> **Activity**
The full listing, start to finish: write it out again exactly.
★ ★ ★
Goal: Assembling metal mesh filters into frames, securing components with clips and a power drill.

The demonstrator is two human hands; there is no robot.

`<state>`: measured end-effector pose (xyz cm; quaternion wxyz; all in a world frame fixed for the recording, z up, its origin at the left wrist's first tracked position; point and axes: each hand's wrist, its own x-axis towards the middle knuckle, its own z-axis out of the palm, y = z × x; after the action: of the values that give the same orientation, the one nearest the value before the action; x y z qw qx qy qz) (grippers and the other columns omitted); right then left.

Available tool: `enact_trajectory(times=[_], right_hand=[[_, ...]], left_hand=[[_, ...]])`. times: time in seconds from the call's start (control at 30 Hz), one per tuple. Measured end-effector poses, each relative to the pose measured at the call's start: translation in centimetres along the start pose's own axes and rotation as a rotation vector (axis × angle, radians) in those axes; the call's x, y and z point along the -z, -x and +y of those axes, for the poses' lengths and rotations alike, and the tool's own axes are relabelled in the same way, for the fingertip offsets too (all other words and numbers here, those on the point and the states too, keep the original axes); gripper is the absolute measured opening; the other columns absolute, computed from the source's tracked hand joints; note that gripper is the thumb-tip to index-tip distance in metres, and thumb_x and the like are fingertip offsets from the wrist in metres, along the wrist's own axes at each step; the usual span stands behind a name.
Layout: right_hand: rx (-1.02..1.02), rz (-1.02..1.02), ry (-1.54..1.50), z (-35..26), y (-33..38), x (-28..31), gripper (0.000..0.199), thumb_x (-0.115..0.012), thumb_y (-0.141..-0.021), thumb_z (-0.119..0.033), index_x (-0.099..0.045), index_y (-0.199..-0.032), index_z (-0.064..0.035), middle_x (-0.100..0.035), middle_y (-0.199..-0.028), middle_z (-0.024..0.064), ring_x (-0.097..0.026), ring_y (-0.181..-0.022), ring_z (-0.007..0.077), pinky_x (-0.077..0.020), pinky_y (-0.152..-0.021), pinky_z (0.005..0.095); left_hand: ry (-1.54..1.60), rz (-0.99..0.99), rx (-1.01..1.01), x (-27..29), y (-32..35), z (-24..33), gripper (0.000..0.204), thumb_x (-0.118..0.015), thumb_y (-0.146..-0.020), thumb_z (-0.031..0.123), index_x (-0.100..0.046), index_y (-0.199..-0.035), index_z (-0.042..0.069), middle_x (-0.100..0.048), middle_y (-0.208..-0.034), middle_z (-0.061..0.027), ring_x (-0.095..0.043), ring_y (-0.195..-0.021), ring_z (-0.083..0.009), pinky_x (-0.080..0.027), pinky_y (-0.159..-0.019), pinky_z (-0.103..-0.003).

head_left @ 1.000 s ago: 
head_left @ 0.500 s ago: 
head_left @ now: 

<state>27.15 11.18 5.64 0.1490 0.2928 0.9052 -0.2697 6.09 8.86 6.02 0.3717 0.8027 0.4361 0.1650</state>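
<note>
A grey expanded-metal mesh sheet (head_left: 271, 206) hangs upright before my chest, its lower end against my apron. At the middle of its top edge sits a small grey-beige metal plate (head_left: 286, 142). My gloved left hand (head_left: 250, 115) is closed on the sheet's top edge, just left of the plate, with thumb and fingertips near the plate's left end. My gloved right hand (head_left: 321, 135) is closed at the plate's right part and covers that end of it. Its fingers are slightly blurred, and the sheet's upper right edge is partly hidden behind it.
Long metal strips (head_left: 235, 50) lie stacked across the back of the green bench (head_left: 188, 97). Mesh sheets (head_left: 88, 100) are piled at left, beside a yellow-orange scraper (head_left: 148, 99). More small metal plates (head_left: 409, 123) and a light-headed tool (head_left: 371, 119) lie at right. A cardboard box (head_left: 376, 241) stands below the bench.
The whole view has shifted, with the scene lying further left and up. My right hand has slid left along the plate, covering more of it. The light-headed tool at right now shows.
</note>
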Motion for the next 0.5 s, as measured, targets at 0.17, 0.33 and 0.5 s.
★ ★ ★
> **Written reply**
Goal: Assembling metal mesh filters into frames, securing components with clips and a power drill.

The demonstrator is two human hands; there is no robot.

`<state>`: measured end-effector pose (xyz cm; quaternion wxyz; all in a world frame fixed for the recording, z up, its origin at the left wrist's first tracked position; point and axes: each hand's wrist, its own x-axis towards the middle knuckle, its own z-axis out of the palm, y = z × x; after the action: of the values that give the same orientation, the one nearest the value before the action; x y z qw qx qy qz) (grippers and the other columns omitted); right then left.

Available tool: `enact_trajectory(times=[_], right_hand=[[_, ...]], left_hand=[[_, ...]])`. times: time in seconds from the call's start (control at 30 Hz), one per tuple. Measured end-effector poses, each relative to the pose measured at the call's start: translation in centimetres along the start pose's own axes and rotation as a rotation vector (axis × angle, radians) in those axes; the call's x, y and z point along the -z, -x and +y of those axes, for the poses' lengths and rotations alike, and the tool's own axes are relabelled in the same way, for the fingertip offsets too (all other words and numbers here, those on the point and the states too, keep the original axes); gripper is the absolute measured opening; the other columns absolute, computed from the source's tracked hand joints; note that gripper is the thumb-tip to index-tip distance in metres, and thumb_x and the like are fingertip offsets from the wrist in metres, along the wrist's own axes at each step; the usual span stands behind a name.
Layout: right_hand: rx (-1.02..1.02), rz (-1.02..1.02), ry (-1.54..1.50), z (-35..26), y (-33..38), x (-28..31), gripper (0.000..0.199), thumb_x (-0.115..0.012), thumb_y (-0.141..-0.021), thumb_z (-0.119..0.033), index_x (-0.099..0.045), index_y (-0.199..-0.032), index_z (-0.064..0.035), middle_x (-0.100..0.035), middle_y (-0.199..-0.028), middle_z (-0.024..0.064), ring_x (-0.097..0.026), ring_y (-0.181..-0.022), ring_z (-0.007..0.077), pinky_x (-0.077..0.020), pinky_y (-0.152..-0.021), pinky_z (0.005..0.095); left_hand: ry (-1.54..1.60), rz (-0.99..0.99), rx (-1.01..1.01), x (-27..29), y (-32..35), z (-24..33), gripper (0.000..0.204), thumb_x (-0.118..0.015), thumb_y (-0.146..-0.020), thumb_z (-0.031..0.123), index_x (-0.100..0.046), index_y (-0.199..-0.035), index_z (-0.042..0.069), middle_x (-0.100..0.048), middle_y (-0.208..-0.034), middle_z (-0.061..0.027), ring_x (-0.095..0.043), ring_y (-0.195..-0.021), ring_z (-0.083..0.009), pinky_x (-0.080..0.027), pinky_y (-0.159..-0.019), pinky_z (-0.103..-0.003).

head_left @ 1.000 s ago: 
head_left @ 0.500 s ago: 
head_left @ now: 

<state>27.15 11.18 5.64 0.1490 0.2928 0.9052 -0.2697 6.09 8.86 6.02 0.3717 0.8027 0.4361 0.1650</state>
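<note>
A grey expanded-metal mesh sheet (head_left: 271, 206) hangs upright before my chest, its lower end against my apron. At the middle of its top edge sits a small grey-beige metal plate (head_left: 286, 142). My gloved left hand (head_left: 250, 115) is closed on the sheet's top edge, just left of the plate, with thumb and fingertips near the plate's left end. My gloved right hand (head_left: 321, 135) is closed at the plate's right part and covers that end of it. Its fingers are slightly blurred, and the sheet's upper right edge is partly hidden behind it.
Long metal strips (head_left: 235, 50) lie stacked across the back of the green bench (head_left: 188, 97). Mesh sheets (head_left: 88, 100) are piled at left, beside a yellow-orange scraper (head_left: 148, 99). More small metal plates (head_left: 409, 123) and a light-headed tool (head_left: 371, 119) lie at right. A cardboard box (head_left: 376, 241) stands below the bench.
The whole view has shifted, with the scene lying further left and up. My right hand has slid left along the plate, covering more of it. The light-headed tool at right now shows.
</note>
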Motion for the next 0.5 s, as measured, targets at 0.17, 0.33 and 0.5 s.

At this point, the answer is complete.